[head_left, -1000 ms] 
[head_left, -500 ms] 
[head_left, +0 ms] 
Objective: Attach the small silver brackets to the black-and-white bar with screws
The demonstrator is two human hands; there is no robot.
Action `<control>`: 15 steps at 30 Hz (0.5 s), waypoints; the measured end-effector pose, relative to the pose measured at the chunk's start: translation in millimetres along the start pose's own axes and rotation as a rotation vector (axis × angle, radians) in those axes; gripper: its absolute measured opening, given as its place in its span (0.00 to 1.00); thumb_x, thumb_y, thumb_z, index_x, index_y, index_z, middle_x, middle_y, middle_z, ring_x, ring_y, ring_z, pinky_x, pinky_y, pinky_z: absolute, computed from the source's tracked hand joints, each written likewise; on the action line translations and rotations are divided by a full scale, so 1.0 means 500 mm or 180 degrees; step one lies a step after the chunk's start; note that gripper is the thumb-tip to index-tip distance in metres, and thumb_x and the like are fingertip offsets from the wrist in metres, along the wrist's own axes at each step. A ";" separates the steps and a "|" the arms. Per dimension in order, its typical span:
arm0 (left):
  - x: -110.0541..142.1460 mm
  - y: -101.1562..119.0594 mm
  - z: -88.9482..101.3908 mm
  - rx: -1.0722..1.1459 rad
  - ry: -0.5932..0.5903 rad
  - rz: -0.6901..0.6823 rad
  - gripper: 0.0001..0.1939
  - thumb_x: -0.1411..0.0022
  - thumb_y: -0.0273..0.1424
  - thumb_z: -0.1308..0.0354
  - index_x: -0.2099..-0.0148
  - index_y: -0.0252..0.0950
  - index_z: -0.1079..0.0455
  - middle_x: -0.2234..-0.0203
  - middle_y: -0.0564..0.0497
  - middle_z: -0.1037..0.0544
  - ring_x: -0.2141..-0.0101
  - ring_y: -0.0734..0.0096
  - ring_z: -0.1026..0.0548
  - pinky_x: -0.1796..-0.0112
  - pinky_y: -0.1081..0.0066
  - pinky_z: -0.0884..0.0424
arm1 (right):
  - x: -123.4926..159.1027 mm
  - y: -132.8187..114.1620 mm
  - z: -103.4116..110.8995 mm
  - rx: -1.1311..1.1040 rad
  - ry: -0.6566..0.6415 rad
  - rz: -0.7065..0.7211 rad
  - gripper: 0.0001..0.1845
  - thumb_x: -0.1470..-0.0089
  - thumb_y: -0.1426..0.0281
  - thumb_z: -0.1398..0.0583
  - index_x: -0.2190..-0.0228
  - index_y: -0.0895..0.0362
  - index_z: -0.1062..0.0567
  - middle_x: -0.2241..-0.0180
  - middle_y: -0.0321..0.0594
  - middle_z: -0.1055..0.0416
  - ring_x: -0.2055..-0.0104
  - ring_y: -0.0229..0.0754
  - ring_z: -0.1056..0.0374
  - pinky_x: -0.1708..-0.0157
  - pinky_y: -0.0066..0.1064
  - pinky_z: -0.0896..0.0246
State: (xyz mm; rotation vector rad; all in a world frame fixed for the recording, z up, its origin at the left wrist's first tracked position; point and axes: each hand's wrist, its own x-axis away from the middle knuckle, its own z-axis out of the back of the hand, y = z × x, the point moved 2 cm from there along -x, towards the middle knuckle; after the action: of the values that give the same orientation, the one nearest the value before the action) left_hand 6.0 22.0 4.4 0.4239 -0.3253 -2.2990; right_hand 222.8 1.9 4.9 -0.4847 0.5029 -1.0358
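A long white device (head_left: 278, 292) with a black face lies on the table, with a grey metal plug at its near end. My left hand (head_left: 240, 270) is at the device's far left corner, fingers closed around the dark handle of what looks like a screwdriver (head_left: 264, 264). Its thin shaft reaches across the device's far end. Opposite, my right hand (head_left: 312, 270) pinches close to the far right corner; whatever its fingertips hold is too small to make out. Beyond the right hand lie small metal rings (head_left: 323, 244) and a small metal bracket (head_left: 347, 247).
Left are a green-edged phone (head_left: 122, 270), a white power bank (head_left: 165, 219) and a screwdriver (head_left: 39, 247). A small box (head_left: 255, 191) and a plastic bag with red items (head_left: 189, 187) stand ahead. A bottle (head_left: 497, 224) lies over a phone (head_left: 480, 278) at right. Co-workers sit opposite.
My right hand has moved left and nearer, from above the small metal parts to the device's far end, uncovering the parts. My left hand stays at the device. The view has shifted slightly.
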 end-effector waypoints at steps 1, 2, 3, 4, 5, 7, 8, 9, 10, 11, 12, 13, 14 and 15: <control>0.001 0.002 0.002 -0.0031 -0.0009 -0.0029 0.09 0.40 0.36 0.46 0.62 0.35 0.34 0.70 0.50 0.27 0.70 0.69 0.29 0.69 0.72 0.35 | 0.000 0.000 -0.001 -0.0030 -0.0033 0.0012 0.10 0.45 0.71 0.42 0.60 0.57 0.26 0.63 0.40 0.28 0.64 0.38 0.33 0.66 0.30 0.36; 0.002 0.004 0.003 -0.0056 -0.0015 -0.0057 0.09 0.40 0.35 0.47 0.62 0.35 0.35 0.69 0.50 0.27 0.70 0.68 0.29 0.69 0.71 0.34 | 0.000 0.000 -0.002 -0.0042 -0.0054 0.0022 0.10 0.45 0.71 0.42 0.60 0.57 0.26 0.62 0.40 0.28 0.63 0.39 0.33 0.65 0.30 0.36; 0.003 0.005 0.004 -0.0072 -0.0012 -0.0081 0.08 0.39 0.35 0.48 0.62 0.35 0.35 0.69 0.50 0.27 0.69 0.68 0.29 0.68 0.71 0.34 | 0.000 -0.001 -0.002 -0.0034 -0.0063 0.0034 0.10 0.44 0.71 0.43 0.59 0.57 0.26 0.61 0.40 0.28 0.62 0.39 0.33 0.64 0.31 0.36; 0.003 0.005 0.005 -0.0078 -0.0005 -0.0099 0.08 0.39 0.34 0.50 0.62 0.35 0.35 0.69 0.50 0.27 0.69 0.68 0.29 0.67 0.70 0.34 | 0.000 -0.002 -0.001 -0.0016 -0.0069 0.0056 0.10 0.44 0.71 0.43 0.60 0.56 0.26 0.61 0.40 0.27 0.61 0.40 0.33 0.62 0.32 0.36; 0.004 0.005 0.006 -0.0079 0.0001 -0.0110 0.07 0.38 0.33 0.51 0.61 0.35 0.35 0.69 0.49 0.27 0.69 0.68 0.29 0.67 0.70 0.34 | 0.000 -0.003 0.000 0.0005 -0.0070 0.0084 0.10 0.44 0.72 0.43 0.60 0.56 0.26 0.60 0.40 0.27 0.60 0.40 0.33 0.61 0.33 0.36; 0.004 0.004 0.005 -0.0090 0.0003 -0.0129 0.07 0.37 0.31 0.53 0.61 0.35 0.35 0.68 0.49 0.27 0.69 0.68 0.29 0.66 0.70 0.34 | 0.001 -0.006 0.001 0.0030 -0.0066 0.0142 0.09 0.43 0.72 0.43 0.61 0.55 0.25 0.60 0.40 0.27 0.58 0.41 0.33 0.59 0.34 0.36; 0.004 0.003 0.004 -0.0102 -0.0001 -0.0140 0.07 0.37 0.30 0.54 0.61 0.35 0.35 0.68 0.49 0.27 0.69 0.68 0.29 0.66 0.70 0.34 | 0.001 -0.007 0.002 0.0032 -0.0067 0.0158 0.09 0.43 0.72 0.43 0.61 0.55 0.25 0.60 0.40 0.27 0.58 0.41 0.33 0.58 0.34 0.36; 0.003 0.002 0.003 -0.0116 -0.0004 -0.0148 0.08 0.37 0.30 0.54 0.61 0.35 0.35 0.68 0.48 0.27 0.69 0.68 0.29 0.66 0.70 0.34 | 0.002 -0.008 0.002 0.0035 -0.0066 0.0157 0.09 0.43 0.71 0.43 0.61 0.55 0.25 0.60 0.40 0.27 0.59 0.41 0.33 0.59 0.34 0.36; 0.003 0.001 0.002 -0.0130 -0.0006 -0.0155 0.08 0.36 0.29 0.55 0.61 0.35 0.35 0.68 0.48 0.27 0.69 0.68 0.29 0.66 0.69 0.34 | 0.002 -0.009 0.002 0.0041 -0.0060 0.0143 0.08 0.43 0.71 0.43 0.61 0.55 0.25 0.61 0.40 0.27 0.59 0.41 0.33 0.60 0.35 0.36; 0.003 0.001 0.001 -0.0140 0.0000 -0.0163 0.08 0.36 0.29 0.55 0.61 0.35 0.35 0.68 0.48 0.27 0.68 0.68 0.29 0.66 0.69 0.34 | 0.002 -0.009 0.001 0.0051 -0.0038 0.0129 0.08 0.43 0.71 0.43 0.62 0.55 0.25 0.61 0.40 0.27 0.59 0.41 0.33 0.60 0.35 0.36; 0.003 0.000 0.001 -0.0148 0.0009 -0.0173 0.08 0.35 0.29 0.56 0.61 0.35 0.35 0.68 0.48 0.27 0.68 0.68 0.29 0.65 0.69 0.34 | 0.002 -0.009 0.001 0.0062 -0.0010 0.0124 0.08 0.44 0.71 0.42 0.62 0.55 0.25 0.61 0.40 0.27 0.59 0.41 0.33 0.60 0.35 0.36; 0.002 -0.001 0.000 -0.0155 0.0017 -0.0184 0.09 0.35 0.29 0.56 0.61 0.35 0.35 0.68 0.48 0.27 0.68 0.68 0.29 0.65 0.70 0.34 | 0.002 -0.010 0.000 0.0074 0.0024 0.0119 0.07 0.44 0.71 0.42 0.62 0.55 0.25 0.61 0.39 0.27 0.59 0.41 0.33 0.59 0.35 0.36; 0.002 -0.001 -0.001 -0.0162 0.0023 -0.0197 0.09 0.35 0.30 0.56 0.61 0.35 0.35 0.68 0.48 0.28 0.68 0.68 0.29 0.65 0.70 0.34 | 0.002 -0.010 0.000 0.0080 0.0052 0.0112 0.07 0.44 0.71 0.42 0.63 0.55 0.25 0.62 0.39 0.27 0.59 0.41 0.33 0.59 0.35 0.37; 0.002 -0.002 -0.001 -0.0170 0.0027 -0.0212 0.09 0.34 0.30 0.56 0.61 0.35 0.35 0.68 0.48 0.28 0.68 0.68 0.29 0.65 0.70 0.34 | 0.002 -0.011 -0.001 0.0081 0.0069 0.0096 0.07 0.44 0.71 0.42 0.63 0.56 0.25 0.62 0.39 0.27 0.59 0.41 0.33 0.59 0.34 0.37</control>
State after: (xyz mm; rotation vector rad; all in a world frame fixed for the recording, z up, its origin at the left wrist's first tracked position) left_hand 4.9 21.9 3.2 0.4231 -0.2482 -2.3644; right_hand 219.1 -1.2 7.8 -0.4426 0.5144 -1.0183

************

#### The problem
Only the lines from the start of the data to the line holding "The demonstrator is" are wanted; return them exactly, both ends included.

#### Answer box
[head_left, -1000 ms] 
[head_left, -500 ms] 
[head_left, +0 ms] 
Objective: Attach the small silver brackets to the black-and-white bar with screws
The demonstrator is two human hands; there is no robot.

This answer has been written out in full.